< Sue D. Burton - Mudlark No. 60 (2016)
Mudlark No. 60 (2016)

Republic’s Girl

Let us praise the interminable graveyards
Dad dragged me through as a kid, the long drives 
down to Wheeling to the Palestine Christian Church, 

the rutted red clay road up the hill 
to Uncle Pete’s farm where Dad grew up, Dad 
with his notebook  

penciling in names and directions. 
Let us praise his example 
of tracking the dead.
                                                    
If what Swift said is true (all of us only fleas
on the backs of bigger fleas, biting away, ad infinitum), 
if it’s all just a matter of scale,

why can’t my bigger flea be Santorini? — the lost Atlantis,
guidebook Eden, sky-blue sky. Why is my flea Massillon, Ohio, 
dead steel town, U.S.A., truly deserving, but passed over 

as the site for the Football Hall of Fame? —
where even the Cameo Grill’s plate-sized Tigerburger
gave way to McDonald’s.

Everybody’s dad worked at Republic.
Everybody’s dad was always out on strike. 
Or talking strike.  

My dad worked up at Goodyear, open shop. 
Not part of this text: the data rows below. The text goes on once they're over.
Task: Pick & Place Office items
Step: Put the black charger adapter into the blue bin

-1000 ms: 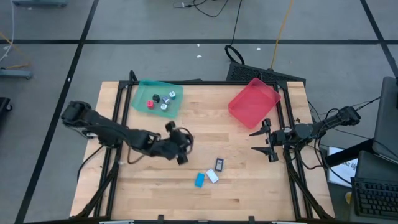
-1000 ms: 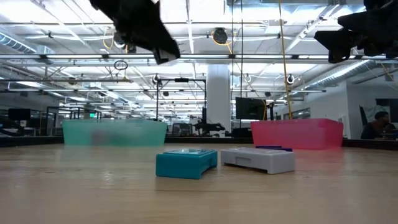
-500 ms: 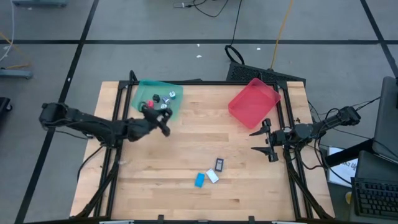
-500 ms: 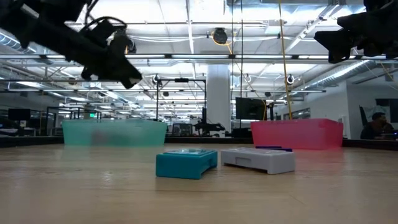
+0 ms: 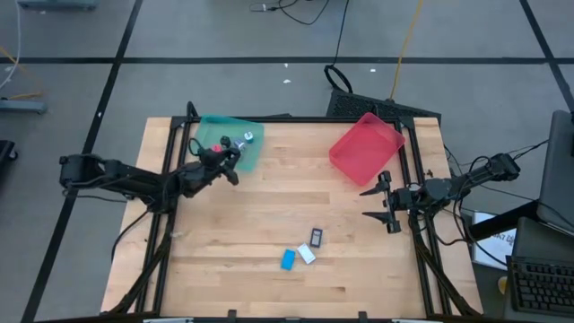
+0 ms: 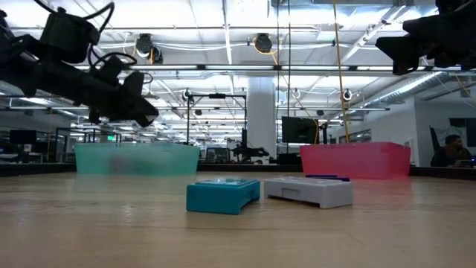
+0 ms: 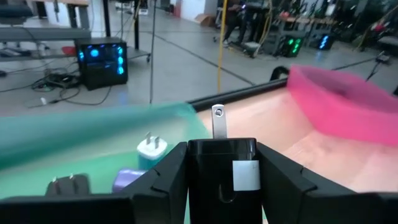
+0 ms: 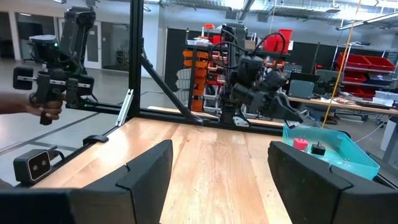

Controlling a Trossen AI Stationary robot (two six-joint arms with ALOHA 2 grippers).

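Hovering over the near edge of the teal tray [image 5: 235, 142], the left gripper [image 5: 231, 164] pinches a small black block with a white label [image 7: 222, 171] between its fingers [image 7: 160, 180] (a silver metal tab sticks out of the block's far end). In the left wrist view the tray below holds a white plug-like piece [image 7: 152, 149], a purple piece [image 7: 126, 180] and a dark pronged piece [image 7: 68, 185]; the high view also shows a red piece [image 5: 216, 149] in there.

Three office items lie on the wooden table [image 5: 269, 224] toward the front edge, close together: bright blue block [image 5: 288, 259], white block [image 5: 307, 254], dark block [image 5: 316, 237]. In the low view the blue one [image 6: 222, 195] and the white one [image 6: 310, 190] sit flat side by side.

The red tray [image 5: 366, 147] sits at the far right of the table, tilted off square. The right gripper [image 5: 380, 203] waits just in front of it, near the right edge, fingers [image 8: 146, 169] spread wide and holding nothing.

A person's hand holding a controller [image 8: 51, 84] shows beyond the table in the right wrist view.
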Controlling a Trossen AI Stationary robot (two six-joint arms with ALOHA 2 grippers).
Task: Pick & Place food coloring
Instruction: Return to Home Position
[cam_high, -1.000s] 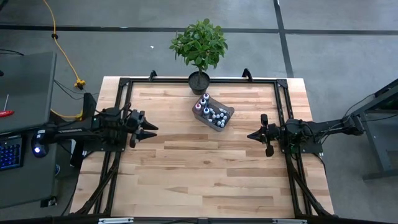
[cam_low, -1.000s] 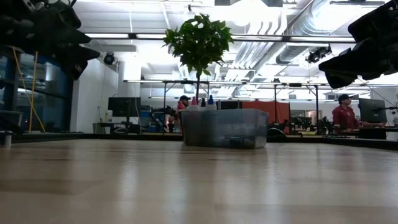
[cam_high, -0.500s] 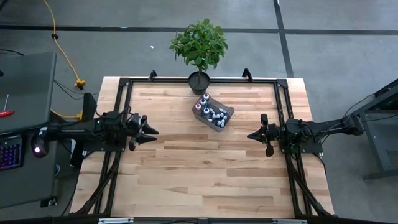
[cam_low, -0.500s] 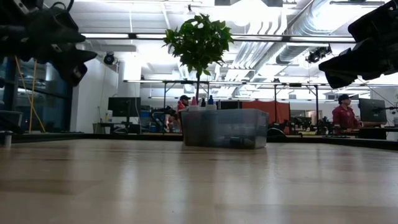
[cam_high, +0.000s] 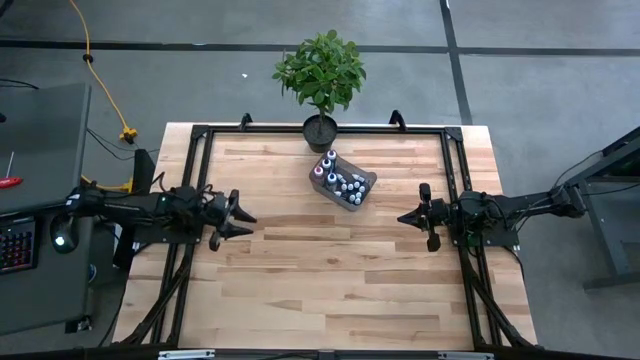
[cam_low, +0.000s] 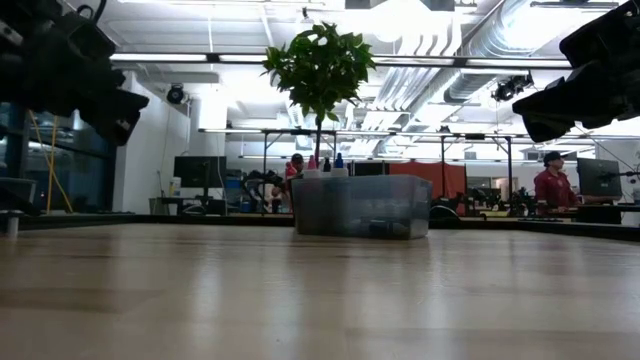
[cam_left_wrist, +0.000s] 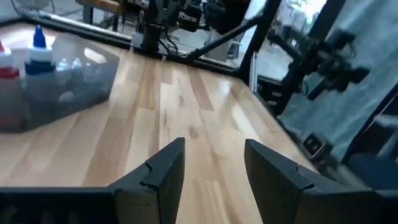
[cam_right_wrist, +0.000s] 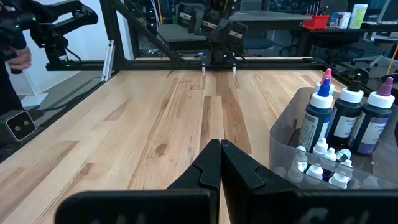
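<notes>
The food coloring bottles (cam_high: 340, 178) stand and lie inside a clear plastic bin (cam_high: 366, 181) near the table's far middle. In the right wrist view, taller bottles (cam_right_wrist: 348, 118) with blue, whitish and purple caps stand upright, and tiny white-capped ones (cam_right_wrist: 323, 165) lie on the bin's floor. My left gripper (cam_high: 248, 214) is open, above the table's left part and well left of the bin (cam_left_wrist: 74, 87); its fingers (cam_left_wrist: 168, 168) touch nothing. My right gripper (cam_high: 401, 217) is shut and empty, in the air right of the bin and slightly nearer than it (cam_right_wrist: 219, 149).
A potted plant (cam_high: 320, 85) stands at the far edge, just behind the bin. Black frame rails (cam_high: 200, 150) run along the table's left, right and far sides. Bare wood (cam_high: 330, 280) fills the near half. People (cam_low: 548, 185) are in the room beyond.
My left gripper has drifted a little toward the near edge and sunk slightly, its arm swinging with it. The right arm, the bin and the bottles have kept still.
</notes>
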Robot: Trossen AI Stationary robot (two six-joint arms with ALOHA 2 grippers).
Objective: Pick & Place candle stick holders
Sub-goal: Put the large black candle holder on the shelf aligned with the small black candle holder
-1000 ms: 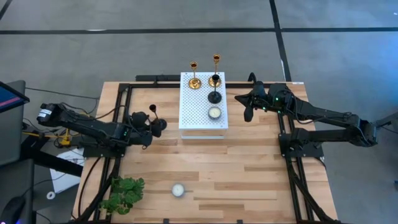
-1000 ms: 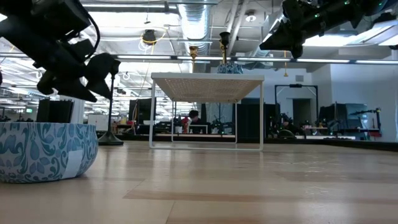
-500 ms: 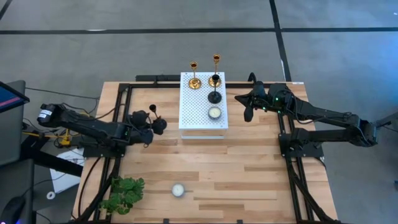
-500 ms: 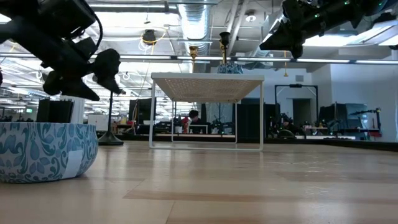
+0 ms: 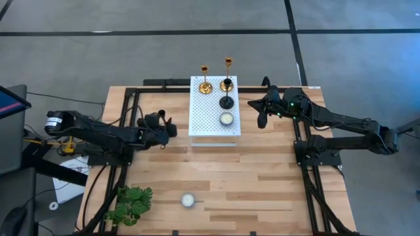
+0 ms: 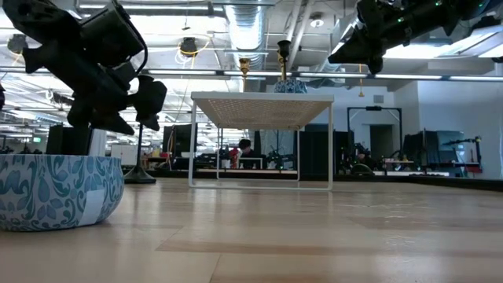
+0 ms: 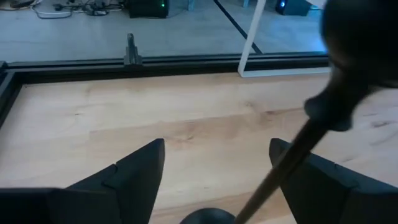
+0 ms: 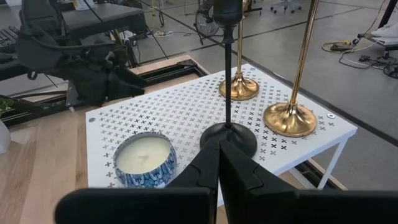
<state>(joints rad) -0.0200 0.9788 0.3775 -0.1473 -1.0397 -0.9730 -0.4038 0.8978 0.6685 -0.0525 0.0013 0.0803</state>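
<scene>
SCENE: left gripper [image 5: 164, 124], jaws spread, flanks a matte black slim-stemmed candle stick holder [image 7: 298, 146] on the wooden table, left of centre frame | SHELF: white perforated metal riser [image 5: 203, 115], upper centre, carries two shiny gold holders [image 5: 205, 87] and another black holder [image 5: 226, 102] | RIGHT: right gripper [image 5: 262, 120], jaws pressed together, waits beside riser | STEP: apparently grasp approach; next calls for closing on the stem.

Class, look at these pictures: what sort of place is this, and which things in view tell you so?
Probably a robotics lab in an open industrial workspace. Two arms are mounted at a wooden table, exposed ducts run across the ceiling, and cables lie on the concrete floor.
</scene>
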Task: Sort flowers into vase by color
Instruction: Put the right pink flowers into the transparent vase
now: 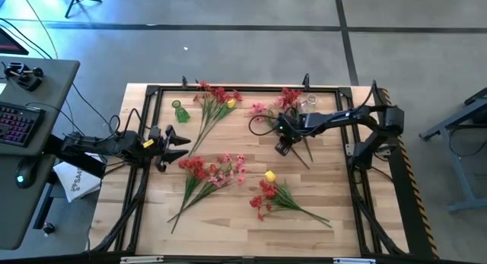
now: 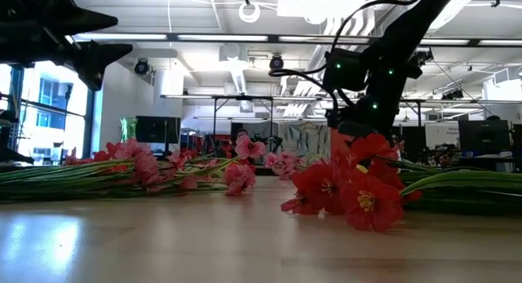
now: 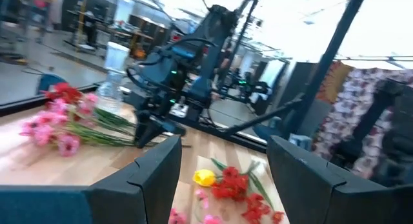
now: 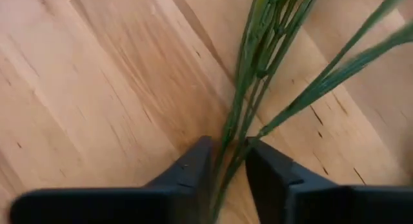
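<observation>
The right gripper point(image 4: 227, 161) was down at the wooden table point(image 1: 228, 218), its fingers point(image 4: 187, 169) drawn close around a bundle of thin green stems point(image 4: 248, 88), seemingly pinching them, though the actual contact was hard to make out. Those stems belonged to the red and pink spray point(image 1: 283, 103) beside the clear vase point(image 1: 307, 104). The left gripper point(image 1: 181, 139) hovered with its fingers apart near the left edge. Other flowers point(image 1: 209, 173) lay scattered on the table.
</observation>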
When I was a kid, the town was known
for three things: the high school football team (State Champs 
my senior year), the National Shrine of St. Dymphna,

and the numbers games on Erie and Main.
Massillon was thirty thousand then; 
Tiger Stadium sat twenty-two.

§

St. Dymphna: one of those female saints 
with a missing body part — her
head. 

Cut off by her father when she 
refused to marry him. 
He didn’t want anyone else to have her.

Well, everything’s fair in love. 
But who’d ever brag she’s Massillon’s 
own — Republic’s “girl”?

And who’d ever brag that the Headless Woman
at the Stark County Fair has been Kept Alive
thru the Miracle of Science! See her Living Body

without a Head!
But there she is: out on Erie Street, just past 
the graveyard, at the Massillon State Hospital:

a padded red dress 
propped in front of a plywood box with holes 
for some carnie’s arms and legs 

to poke through. Fuzzy red anklets. 
Red battery charger for a head, gold letters: 
Wizard, 6 amp.

Let’s interview the Headless Woman, 
the real woman inside the box —
the one stuck back there in the dark, 

who can’t even go to the can
unless her boyfriend lifts her out.
§

Sometimes I think about what it’s like inside St. Dymphna’s head. Like I’m this tiny person inside her skull, and it’s dark and nobody can see me or hear me, but I can see out and see everything that’s happening.

Sometimes I’m in there watching St. Dymphna’s father pick up his sword. And I say, Daddy, don’t. But he keeps coming, and it’s dark and nobody can see me or hear me, but I can see out.

I’m in there watching, and I keep saying, Daddy, don’t. But he keeps coming, and he raises up his sword, and he’s bringing it down. And I say, Daddy, don’t! But he keeps coming and coming.